Azure Durable Functions While powerful, Durable Functions (subjectively) feel complex - their behaviour isn't always obvious.

Read more...

The 2 minute pipeline

All you need:

  • An AWS account, and AWS CLI configured.
  • A Python 3.8 virtual environment

Hark is built with Python, and distributed as a Python package. To install it, run in a new virtualenv:

pip install hark-lang

This gives you the hark executable. Try hark -h.

Initialise the project with a few template files:

hark init

Copy the following snippet into service.hk:

// Import the processing functions defined in Python
import(process_video_step1, src.video, 2);
import(process_video_step2, src.video, 3);
import(process_video_step3, src.video, 3);
import(process_video_final_step, src.video, 3);

// Process a named file
fn process_csv(key) {
  a = async process_video_step1(bucket, key);
  b = async process_video_step2(bucket, key, await a);
  c = async process_video_step3(bucket, key, await b);
  process_video_final_step(bucket, key, await c);
}

Run it locally to test:

hark service.hk -f on_upload filename.csv

And deploy the service to your AWS account (requires AWS credentials and AWS_DEFAULT_REGION to be defined):

hark deploy

Read more about what this actually creates.

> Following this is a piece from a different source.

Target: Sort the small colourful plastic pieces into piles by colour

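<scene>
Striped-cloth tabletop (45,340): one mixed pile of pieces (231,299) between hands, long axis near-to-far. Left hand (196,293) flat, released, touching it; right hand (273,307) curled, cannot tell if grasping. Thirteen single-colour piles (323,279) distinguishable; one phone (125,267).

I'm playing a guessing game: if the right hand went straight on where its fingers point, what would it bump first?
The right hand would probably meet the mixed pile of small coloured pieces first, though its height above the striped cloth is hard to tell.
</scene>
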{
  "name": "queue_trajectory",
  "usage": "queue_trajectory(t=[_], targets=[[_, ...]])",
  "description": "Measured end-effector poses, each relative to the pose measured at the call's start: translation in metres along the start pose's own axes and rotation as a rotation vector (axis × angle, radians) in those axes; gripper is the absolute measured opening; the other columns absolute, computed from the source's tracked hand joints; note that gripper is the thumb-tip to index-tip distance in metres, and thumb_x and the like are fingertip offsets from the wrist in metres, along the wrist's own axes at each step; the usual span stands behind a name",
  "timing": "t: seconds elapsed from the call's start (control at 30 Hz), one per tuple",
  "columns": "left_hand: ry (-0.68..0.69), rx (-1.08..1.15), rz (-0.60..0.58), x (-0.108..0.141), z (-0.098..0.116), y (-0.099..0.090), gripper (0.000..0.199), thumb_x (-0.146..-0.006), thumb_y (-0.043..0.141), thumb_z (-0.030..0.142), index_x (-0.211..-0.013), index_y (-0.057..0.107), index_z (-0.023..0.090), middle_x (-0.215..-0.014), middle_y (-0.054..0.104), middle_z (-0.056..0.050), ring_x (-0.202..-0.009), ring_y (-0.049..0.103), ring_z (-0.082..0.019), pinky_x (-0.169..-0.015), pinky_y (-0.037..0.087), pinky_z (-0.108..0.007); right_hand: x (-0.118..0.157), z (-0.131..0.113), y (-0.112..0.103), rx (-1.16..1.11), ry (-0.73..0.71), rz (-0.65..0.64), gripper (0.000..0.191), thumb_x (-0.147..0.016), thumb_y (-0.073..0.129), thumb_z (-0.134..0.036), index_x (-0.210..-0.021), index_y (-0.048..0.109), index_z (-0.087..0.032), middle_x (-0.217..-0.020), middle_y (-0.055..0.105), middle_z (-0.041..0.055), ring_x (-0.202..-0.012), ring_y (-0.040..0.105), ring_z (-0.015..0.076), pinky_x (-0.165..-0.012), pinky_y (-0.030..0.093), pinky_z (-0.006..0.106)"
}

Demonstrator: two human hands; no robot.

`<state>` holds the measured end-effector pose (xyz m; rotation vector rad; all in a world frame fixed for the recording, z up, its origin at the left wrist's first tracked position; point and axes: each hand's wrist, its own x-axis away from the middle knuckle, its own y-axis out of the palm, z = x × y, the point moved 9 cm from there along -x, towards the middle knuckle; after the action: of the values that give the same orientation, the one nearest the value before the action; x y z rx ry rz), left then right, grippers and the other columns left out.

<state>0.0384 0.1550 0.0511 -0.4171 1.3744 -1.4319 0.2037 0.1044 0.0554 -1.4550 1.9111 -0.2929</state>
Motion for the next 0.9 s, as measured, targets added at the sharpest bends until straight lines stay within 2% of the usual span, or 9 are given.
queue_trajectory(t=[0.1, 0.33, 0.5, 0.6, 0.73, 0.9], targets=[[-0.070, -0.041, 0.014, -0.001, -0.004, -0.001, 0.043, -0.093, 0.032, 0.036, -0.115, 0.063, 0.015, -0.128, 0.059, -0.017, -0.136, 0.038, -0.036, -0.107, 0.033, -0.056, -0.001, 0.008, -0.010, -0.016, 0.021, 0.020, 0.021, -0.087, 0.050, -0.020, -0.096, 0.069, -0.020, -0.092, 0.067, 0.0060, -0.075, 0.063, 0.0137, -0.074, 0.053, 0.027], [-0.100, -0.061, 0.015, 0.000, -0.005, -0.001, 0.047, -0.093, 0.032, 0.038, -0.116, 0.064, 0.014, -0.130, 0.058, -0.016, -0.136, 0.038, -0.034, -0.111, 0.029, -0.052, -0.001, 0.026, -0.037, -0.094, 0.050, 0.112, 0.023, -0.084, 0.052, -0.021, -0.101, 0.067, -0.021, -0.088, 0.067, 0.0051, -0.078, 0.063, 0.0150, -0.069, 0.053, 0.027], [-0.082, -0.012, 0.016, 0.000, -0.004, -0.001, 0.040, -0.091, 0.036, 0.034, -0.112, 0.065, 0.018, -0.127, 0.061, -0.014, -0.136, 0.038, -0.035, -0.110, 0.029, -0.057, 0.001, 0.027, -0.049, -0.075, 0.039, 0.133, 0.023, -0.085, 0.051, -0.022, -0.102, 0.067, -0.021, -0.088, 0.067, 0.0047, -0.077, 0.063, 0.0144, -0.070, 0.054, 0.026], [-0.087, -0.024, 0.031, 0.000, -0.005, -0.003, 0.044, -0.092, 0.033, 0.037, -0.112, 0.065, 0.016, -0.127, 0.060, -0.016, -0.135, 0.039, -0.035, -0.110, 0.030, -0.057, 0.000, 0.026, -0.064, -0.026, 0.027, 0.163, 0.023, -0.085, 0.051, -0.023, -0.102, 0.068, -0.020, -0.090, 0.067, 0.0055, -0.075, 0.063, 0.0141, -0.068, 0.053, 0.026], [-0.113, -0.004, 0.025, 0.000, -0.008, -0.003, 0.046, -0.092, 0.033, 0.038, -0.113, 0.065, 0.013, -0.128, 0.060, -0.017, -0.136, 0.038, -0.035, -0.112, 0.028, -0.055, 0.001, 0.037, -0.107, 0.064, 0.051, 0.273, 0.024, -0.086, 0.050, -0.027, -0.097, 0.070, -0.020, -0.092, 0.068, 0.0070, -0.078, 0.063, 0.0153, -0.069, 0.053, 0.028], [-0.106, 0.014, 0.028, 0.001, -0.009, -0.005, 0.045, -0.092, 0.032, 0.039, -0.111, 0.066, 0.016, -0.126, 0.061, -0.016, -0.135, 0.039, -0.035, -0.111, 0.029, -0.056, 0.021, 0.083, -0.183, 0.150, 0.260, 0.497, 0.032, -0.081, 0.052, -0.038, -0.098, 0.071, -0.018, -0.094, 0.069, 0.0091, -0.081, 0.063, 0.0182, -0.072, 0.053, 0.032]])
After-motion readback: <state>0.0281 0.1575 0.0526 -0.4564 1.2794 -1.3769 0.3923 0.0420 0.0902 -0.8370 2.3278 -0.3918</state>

Finally, invoke it in AWS (-f main is optional, as before):

hark invoke -f main your_bucket filename.csv

Read more...

Language Features

Concurrency & Synchronisation

This is useful when a set computations are related, and must be kept together.

/**
 * Return f(x) + g(x), computing f(x) and g(x) in parallel in two separate
 * threads (Lambda invocations in AWS).
 */
fn compute(x) {
  a = async f(x);     // Start computing f(x) in a new thread
  b = async g(x);     // Likewise with g(x)
  await a + await b;  // Stop this thread, and resume when {a, b} are ready
}

Traditional approach: Manually store intermediate results in an external database, and build the synchronisation logic into the cloud functions f and g, or use an orchestrator service.

Read more...

Trivial Pipelines

Use this approach when each individual function may take several minutes (and hence, together would break the 5 minute AWS Lambda limit).

/**
 * Compute f(g(h(x))), using a separate lambda invocation for each
 * function call.
 */
fn pipeline(x) {
  a = async h(x);
  b = async g(await a);
  f(await b);
}

Traditional approach: This is functionally similar to a "chain" of AWS Lambda functions and SQS queues.

Mapping / reducing

Hark functions are first-class, and can be passed around (closures and anonymous functions are planned, giving Hark object-oriented capabilities).

/**
 * Compute [f(element) for element in x], using a separate lambda invocation for
 * each application of f.
 */
fn map(f, x, accumulator) {
  if nullp(x) {
    accumulator
  }
  else {
    // The Hark compiler has tail-recursion optimisation
    map(func, rest(x), append(accumulator, async f(first(x))))
  }
}

This could be used like:

fn add2(x) {
  x + 2
}

fn main() {
  futures = map(add2, [1, 2, 3, 4], []);
  // ...
}

Read more...

Notes about syntax

The syntax should look familiar, but there are a couple of things to point out.

No 'return' statement

Every expression must return a value, so there is no return statement. The last expression in a 'block' (expressions between { and }) is returned implicitly.

fn foo() {
  "something"
}

fn main() {
  print(foo())  // -> prints "something"
}

Semi-colons are required...

... when there is more than one expression in a block.

This is ok:

fn main() {
  print("done")
}

So is this:

fn main() {
  print("one");
  print("two")
}

And this:

fn main() {
  print("one");
  print("two");
}

But this is not ok:

fn main() {
  print("one")  // <- missing semicolon!
  print("two")
}

'print' returns the value printed

In this snippet, "Hello Worlds!" is actually printed twice. First in bar, then in main.

fn bar() {
  print("Hello Worlds!")
}

fn main() {
  print(bar())
}
$> hark -q service.hk
Hello Worlds!
Hello Worlds!

'if' is an expression, and returns a value

Think about it like this: An if expression represents a choice between values.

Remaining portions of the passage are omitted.